(Guest writer shares his thoughts on the valet parking business...)
Regarding vehicle theft while your car is under the control of a valet parking service, I can tell you it is very unlikely to happen, but also very easy at many locations.
Out of over 1 million cars brought into the valet company that I work for, only 2 have gone to thieves.
The first security problem revolves around giving a paper ticket to the customer. Many customers lose their copy. If it has been dropped to the ground, anybody who knows what it is... can pick it up and use it to claim a car that isn't theirs, which is exactly how those two cars were stolen at our company.
After the first car was stolen, there was an emergency mandatory meeting of the entire valet department. The topic was theft and making sure the customer presents their claim ticket, which is actually pointless because if a thief presents a claim ticket they found, the claim ticket number matches our ticket number for a particular car. So there is no way a claim ticket can prevent this type of theft.

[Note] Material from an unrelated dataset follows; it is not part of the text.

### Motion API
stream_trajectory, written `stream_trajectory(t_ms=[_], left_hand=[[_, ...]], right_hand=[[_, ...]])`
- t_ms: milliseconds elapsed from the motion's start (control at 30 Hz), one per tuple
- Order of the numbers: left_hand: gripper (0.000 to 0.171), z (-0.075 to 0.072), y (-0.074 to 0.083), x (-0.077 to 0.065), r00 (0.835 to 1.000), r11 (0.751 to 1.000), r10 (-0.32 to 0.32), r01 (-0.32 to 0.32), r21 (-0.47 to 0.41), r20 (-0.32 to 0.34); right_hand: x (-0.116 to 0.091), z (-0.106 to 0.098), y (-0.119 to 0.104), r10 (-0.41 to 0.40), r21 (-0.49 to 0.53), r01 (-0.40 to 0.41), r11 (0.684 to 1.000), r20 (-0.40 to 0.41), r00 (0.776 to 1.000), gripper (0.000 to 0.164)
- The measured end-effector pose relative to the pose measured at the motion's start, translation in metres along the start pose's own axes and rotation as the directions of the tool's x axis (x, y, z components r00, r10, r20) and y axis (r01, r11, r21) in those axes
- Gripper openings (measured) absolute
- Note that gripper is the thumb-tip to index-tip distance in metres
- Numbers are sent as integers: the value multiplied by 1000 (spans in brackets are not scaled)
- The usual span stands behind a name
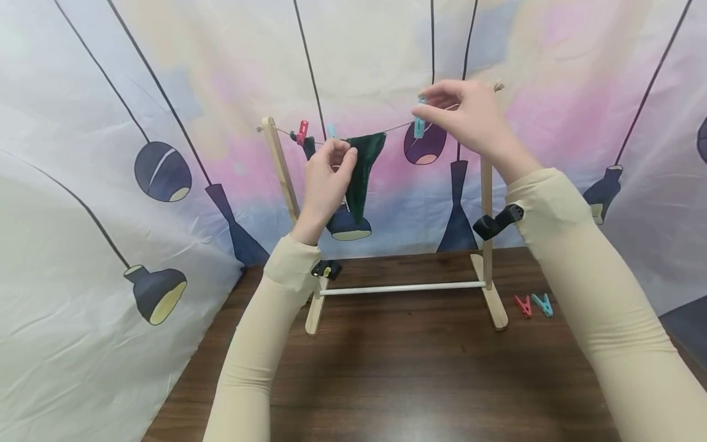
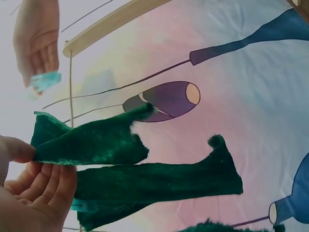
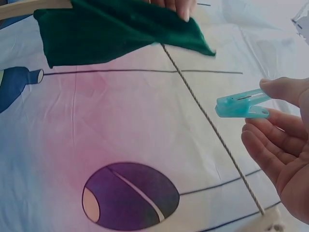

I mentioned going to a paperless system where our company has the paper copy in our possession and the customer does not have a paper copy, which they could lose, but instead has an electronic copy on their phone via picture. Everyone has a camera phone now and if a customer does not, for some reason, we will only under those circumstances give the customer a paper ticket.
I found it intriguing that the cars were stolen from our valet operation because our drivers are required to take the customer's copy of the ticket before releasing the vehicle, which is not a requirement at other locations I have worked at. The other locations were basically on the honor system and were not required to present their ticket at all, but only needed it to request their car.
I got the idea for paperless customer claim tickets from a previous valet job that had no issue with theft. The idea was rejected and a few weeks later another car was stolen!
Another issue with vehicle theft in a valet parking operation has to do with valet drivers not wanting to compromise their tips... because if a customer is in a hurry and does not have a claim ticket or identification handy, and if we take the time to contact the hotel desk or valet supervisor to get verification or approval, the customer will have to wait, and in many cases—there goes the tip.
It's a more risk = more reward situation for the valet worker... with no risk sometimes equating to no reward.
And if this happens enough times throughout the year, as a valet who plays by the rules, it hurts me. Whether I can take a nice vacation with my family or even be able to pay all my bills or not, that's what being stiffed because I did the job right can mean.
Written anonymously by "valet worker Joe."